Although the government—represented on this issue by Ministers Mary Karooro Okurut and Lokodo—have been at pains to claim that the law neither imposes a dress code nor is it addressed to women the above actions point to the opposite. Indeed, the language of the Act opens it up to ‘unrestrained interpretation,’6 such that not only is such interpretation available to anybody regardless of whether or not they are a government official, but also to all kinds of actions that such a person deems fit in the circumstances. Although Karooro and Lokodo have been at pains to claim that the Act is gender neutral and has only been ‘misunderstood’ by the public, one needs to query why it is only women who have been targeted by the mobs and not men.
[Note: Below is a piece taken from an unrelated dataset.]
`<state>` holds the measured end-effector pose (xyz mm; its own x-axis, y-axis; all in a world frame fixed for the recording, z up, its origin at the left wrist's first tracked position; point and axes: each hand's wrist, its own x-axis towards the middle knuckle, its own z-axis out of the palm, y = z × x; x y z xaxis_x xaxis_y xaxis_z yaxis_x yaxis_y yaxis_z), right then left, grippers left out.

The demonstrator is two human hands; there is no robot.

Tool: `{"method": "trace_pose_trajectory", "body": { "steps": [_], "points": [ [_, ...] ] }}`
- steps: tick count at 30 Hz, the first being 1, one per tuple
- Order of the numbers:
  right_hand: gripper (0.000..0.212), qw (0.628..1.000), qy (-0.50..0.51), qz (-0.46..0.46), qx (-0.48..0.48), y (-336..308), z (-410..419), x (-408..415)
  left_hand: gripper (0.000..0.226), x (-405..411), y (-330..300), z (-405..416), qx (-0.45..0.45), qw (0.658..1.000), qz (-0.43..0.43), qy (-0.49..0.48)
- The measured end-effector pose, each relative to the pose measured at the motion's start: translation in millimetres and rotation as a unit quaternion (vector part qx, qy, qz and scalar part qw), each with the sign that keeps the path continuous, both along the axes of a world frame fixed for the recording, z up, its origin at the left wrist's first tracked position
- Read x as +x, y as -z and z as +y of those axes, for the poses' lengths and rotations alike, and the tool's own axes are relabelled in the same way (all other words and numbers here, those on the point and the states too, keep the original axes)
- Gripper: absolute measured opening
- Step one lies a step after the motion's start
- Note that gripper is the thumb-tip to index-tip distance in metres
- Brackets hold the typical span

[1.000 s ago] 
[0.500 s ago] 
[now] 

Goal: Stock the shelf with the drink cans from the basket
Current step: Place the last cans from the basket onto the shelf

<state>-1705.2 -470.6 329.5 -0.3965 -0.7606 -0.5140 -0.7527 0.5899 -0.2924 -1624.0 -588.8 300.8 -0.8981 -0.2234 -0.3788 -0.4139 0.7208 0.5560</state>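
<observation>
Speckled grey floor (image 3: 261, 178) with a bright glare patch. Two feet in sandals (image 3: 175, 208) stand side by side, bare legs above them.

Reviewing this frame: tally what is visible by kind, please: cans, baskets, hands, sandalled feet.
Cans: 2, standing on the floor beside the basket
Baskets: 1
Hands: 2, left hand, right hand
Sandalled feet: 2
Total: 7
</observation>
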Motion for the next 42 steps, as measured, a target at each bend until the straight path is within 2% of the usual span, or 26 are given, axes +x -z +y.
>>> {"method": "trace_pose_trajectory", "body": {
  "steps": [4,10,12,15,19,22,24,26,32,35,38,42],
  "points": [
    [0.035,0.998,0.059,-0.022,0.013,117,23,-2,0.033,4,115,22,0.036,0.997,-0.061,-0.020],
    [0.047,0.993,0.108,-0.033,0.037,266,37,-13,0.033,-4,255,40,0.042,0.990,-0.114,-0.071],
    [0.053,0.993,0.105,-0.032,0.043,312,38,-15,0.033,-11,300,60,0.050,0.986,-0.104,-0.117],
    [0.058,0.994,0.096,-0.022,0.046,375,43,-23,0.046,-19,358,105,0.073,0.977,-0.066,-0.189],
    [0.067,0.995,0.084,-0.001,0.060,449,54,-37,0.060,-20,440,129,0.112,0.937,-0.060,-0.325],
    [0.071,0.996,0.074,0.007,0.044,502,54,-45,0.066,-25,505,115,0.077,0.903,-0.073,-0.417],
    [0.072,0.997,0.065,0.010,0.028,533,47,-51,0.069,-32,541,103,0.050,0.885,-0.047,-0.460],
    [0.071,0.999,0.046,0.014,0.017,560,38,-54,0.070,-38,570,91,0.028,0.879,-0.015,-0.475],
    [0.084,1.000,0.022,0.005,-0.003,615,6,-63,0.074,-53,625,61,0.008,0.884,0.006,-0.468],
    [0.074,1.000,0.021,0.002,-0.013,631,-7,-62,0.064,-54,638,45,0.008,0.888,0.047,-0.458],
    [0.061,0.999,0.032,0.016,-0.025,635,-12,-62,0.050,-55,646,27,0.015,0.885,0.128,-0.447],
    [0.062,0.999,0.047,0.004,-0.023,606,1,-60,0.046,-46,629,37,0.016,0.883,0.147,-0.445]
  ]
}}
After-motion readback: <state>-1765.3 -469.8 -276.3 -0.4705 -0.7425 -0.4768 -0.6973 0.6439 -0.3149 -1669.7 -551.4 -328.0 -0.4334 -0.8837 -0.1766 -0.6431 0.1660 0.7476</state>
Secondly, why is it only the APA which has caused such confusion in terms of interpretation and enforcement? Thirdly, how come the Police and the Judiciary are also part of this confusion? Finally, how did such a discriminatory law escape the attention of not only the Attorney General, but also of the many women representatives in the House? Quite clearly, if a law needs so much additional explanation and clarification, then there is something fundamentally wrong with it.
There can be little doubt that the law is in fact inherently discriminatory and amounts to an attack on women’s personal autonomy and expression. But worse, according to Stella Mukasa,
The Anti-Pornography Act clearly set the stage for a rollback of women’s personhood and autonomy as upheld by our constitutional guarantees on equality before and under the law, including laws that protect women from sexual and gender-based violence, intimate partner violence, and Female Genital Mutilation, to mention a few.
It is nevertheless naïve to view the passing of the APA in isolation. Rather, its enactment must be married to the broader attack on the rights of women and the failure of the State to effectively ensure that issues concerning women’s security, autonomy and well-being are better protected. It is part and parcel of the traditional attempts of the patriarchal state to regulate and control women’s sexuality and reproductive capacities. Hence, the NRM government has still failed to enact a progressive law on Marriage and Divorce and has instead reverted to passing laws which undermine, marginalize and directly discriminate against women. The Karoro/Lokodo condemnation of the reported unlawful acts by the public based on this law is too little, too late and only a smokescreen to protect a regime that has abandoned the cause of the protection of women’s rights. Ironically—and to underscore the interconnectedness between the laws under discussion—the Police invoked the ABA/POMA in order to prevent women human rights activists from protesting the APA! 7
IV. THE ANTI-HOMOSEXUALITY ACT
The AHA quite clearly contravenes several articles of the Constitution, specifically Articles 2(1) & (2) on the supremacy of the Constitution; 21 (1) & (2) on equality and freedom from discrimination, and 27 on the right to privacy. To make matters worse, the criminalizing of touching by a person of the same sex creates an offence that is overly broad and inconsistent with Articles 28 (1), (3) (b), 28 (12), 42 and 44 (c). Questions are also raised about the criminalization of consensual same sex/gender sexual activity among adults in which one is a person living with HIV or in which one is a person with disability (Art.35) as is the compulsory HIV test. Finally, by criminalizing so-called aiding, abetting, counselling, procuring and promotion of homosexuality, the AHA creates offences that are overly wide. It also penalizes legitimate debate and professional counsel in direct contravention of the principle of legality, the freedoms of expression, thought, assembly and association, academic freedom and the right to civic participation. The Act goes over the top in classifying houses or rooms as brothels merely on the basis of occupation by homosexuals. It basically creates victimless crimes against people who are otherwise law-abiding citizens of society.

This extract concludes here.